En una reunión de padres de un colegio, la directora preguntó en el APA sobre la violencia en la escuela y cómo resolver las situaciones conflictivas: “¿Qué hacer frente a la instalación de lo peor de nuestra sociedad dentro del aula?” Por último, tras el repaso de algunos hechos dolorosos, se interrogó a sí misma: “¿cómo Dios puede permitir una cosa así?”

Un padre interrumpió y dijo: “Al igual que nosotros, creo que Dios está profundamente triste por estos hechos, pero durante años hemos estado diciéndole a Dios que se vaya de nuestras escuelas, que se vaya de nuestro gobierno, de los medios de comunicación, de nuestras universidades, de la política, de los hospitales; que se vaya de todos lados: en definitiva lo echamos… de nuestras vidas. Y siendo tan respetuoso de nuestra libertad el Señor nos obedeció, creo que se ha retirado mansamente. ¿Cómo podemos esperar que Dios nos de Su bendición y Su protección cuando le hemos exigido que nos deje solos?”

Todo comenzó cuando una autoridad de la consejería se quejó porque no quería que se rezara en las escuelas… Y dijimos que estaba bien.

“Luego alguien dijo que mejor se suprimiese la clase de religión en las escuelas. La Biblia dice: no matarás, no robarás, amarás a tu prójimo como a ti mismo… Y dijimos que estaba bien.

Luego unos psicólogos dijeron que no debíamos poner límites a nuestros hijos cuando trasgreden las normas porque sus personalidades pueden frustarse y podríamos estropear su autoestima. Y dijimos que estaba bien.

Luego alguien dijo que no deberíamos reprender a nuestros hijos cuando trasgreden las normas de convivencia. Y dijimos que estaba bien.

Luego alguien dijo que dejemos a nuestras hijas que aborten si quieren. Y dijimos que estaba bien.

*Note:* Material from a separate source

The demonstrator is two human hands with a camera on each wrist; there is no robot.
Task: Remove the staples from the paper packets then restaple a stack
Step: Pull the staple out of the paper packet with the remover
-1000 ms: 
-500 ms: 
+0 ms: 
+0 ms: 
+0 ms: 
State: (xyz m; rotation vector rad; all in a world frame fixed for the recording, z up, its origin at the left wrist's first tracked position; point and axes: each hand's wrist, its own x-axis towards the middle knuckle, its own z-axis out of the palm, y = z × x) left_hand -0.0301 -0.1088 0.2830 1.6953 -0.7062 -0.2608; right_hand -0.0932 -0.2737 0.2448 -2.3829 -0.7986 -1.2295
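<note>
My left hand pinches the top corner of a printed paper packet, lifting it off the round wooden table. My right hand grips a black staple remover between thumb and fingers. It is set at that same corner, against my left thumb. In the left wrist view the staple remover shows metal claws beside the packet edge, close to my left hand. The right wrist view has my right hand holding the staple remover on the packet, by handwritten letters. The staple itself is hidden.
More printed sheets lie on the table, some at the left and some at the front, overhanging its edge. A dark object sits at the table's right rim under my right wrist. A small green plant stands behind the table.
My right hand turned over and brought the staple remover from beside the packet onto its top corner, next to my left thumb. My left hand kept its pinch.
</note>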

Luego algunos directores de colegios dijeron que ya que los muchachos siempre van a ser muchachos y de todos modos lo van a hacer, démosles todos los preservativos que quieran para que puedan divertirse, y así ahorramos en abortos y de paso “prevenimos” el sida y las enfermedades venéreas. Y dijimos que estaba bien.

Luego algunos de nuestros principales funcionarios públicos dijeron que no importa lo que hacemos en privado mientras cumplamos con nuestro trabajo. Estuvimos de acuerdo con ellos y dijimos que no importa lo que la gente hace con su vida privada, incluyendo los dirigentes del país, mientras yo tenga un trabajo y la economía esté bien.

Luego alguien dijo: dejemos libertad absoluta a la pornografía y neguemos que sea una afrenta a la dignidad humana, en especial la de la mujer. Otro afirmó que “Play Boy”, aparte de tener muy buenos artículos periodísticos tiene una óptica sana y realista sobre la belleza del cuerpo femenino… Y dijimos que estaba bien.

Y luego alguien publicó fotografías de sexo explícito. Y dijimos que estaba bien, que tienen derecho a la libertad de expresión.

Luego la industria del espectáculo dijo: Hagamos “reality shows” por televisión y películas que promuevan la pornografía, la infidelidad, el hedonismo sin límite, la violencia y el sexo como paradigmas de una sociedad sin valores, donde todo es cuestionable, desde la vida de un inocente hasta el derecho a la privacidad, donde la “cámara oculta” tiene el poder de dirimir sobre la fama y la honra de un indefenso ciudadano. Y dijimos que eso no era más que diversión, que no tiene efectos negativos, que de todos modos nadie lo toma en serio, así que adelante.

Ahora nos preguntamos porqué nuestros hijos no tienen parámetros para distinguir entre el bien y el mal. Si lo pensamos despacio, encontraremos la respuesta. Creo que tiene mucho que ver con que LO QUE SEMBRAMOS ES LO QUE RECOGEMOS. Es curioso cómo la gente simplemente manda a Dios fuera de la historia y luego se pregunta por qué el mundo está en proceso de destrucción.